Borough in Monmouth County, New Jersey, US

Tinton Falls is a borough in Monmouth County, in the U.S. state of New Jersey. Located within the heart of the Jersey Shore region, the borough is a commercial hub of Central Jersey (it is the site of the Jersey Shore Premium Outlets and different corporate headquarters) and is an established bedroom suburb of New York City, in the New York metropolitan area. As of the 2020 United States census, the borough's population was 19,181, an increase of 1,289 (+7.2%) from the 2010 census count of 17,892, which in turn reflected an increase of 2,839 (+18.9%) from the 15,053 counted in the 2000 census.

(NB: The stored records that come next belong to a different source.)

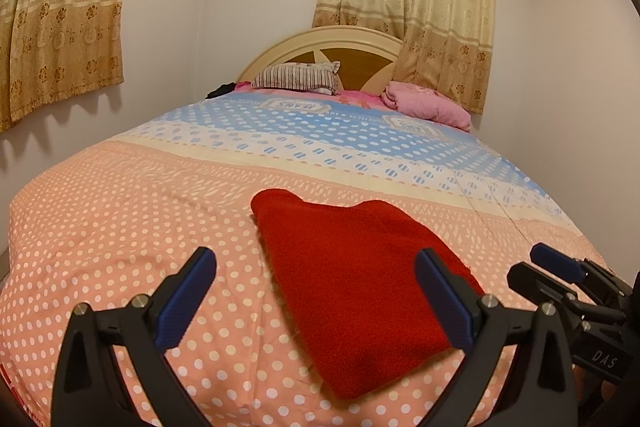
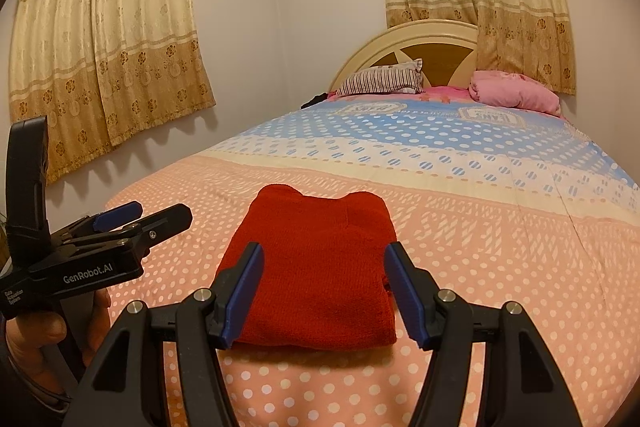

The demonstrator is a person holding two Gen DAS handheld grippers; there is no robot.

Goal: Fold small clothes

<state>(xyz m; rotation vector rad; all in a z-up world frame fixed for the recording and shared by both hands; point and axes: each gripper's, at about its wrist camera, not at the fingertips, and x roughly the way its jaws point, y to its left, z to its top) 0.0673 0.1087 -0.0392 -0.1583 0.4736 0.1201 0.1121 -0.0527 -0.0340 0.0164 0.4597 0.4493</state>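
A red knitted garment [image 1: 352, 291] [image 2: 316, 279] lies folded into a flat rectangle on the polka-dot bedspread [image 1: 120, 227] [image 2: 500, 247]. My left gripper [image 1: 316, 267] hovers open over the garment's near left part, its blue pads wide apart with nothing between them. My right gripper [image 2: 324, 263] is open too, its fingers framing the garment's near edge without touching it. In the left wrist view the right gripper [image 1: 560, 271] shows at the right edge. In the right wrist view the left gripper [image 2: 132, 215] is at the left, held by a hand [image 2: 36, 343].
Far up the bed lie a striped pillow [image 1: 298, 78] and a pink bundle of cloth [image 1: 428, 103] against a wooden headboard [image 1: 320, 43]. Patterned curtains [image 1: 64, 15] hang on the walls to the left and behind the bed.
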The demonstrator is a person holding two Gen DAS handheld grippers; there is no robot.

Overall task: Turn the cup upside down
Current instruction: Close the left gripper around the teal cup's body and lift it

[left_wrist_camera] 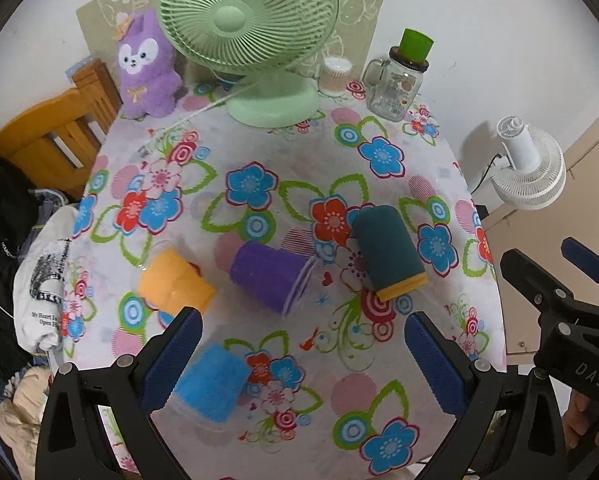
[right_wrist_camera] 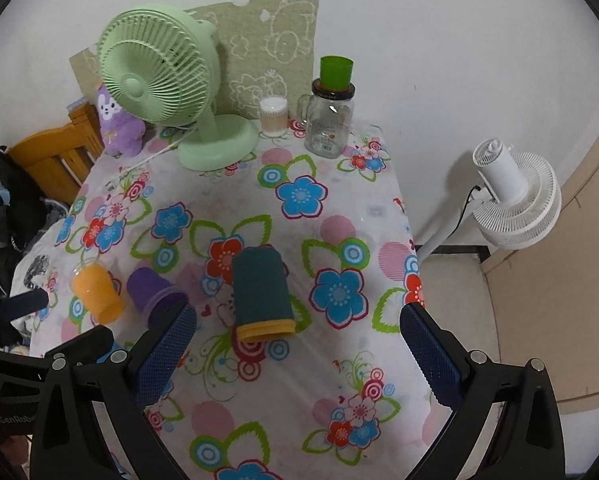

The borough was formed as New Shrewsbury by an act of the New Jersey Legislature on August 15, 1950, based on the results of a referendum held on July 18, 1950, after breaking away from Shrewsbury Township. It was renamed "Tinton Falls" in 1975, to avoid postal errors. The name came from Lewis Morris's plantation, Tinton Manor (which employed free white workers and slaves) as it featured a gristmill, making it one of New Jersey's earliest bustling mill towns. The borough is home to the highest waterfall on New Jersey's coastal plain, from which the aforementioned mill generated power.

==History==
The area that is now known as Tinton Falls was originally settled by Europeans in the late 1600s, probably beginning with the initial land purchases from the Lenni Lenape Native Americans in 1664. Water power and iron ore were likely the incentives that encouraged settlement: shortly after [the land was purchased], a man by the name of James Grover had an ironworks built along the river. Grover was likely the founder of the community, which, in the 1600s, was named "New Shrewsbury". At this time, the waterfall was known to be about 30 ft high; erosion and the destruction of the dam near the ironworks have led to its diminishment.

===The ironworks===
Grover's ironworks was the central fixture of the community, and it was one of the oldest built in the country, predated only by buildings in Jamestown and Massachusetts. In 1675, a half-interest in the ironworks company was purchased by Colonel Lewis Morris, [who obtained a title granting him 3540 acre along the Shrewsbury River]. Morris also obtained land owned by Bartholomew Applegate, who had built a corn mill on the other side of the river. Morris, who procured the land for iron mining, named his holdings "Tintern Manor," after his family lands in Monmouthshire, Great Britain. Tintern Abbey, located in Monmouthshire, Wales, is often accepted as the namesake of Tinton Falls.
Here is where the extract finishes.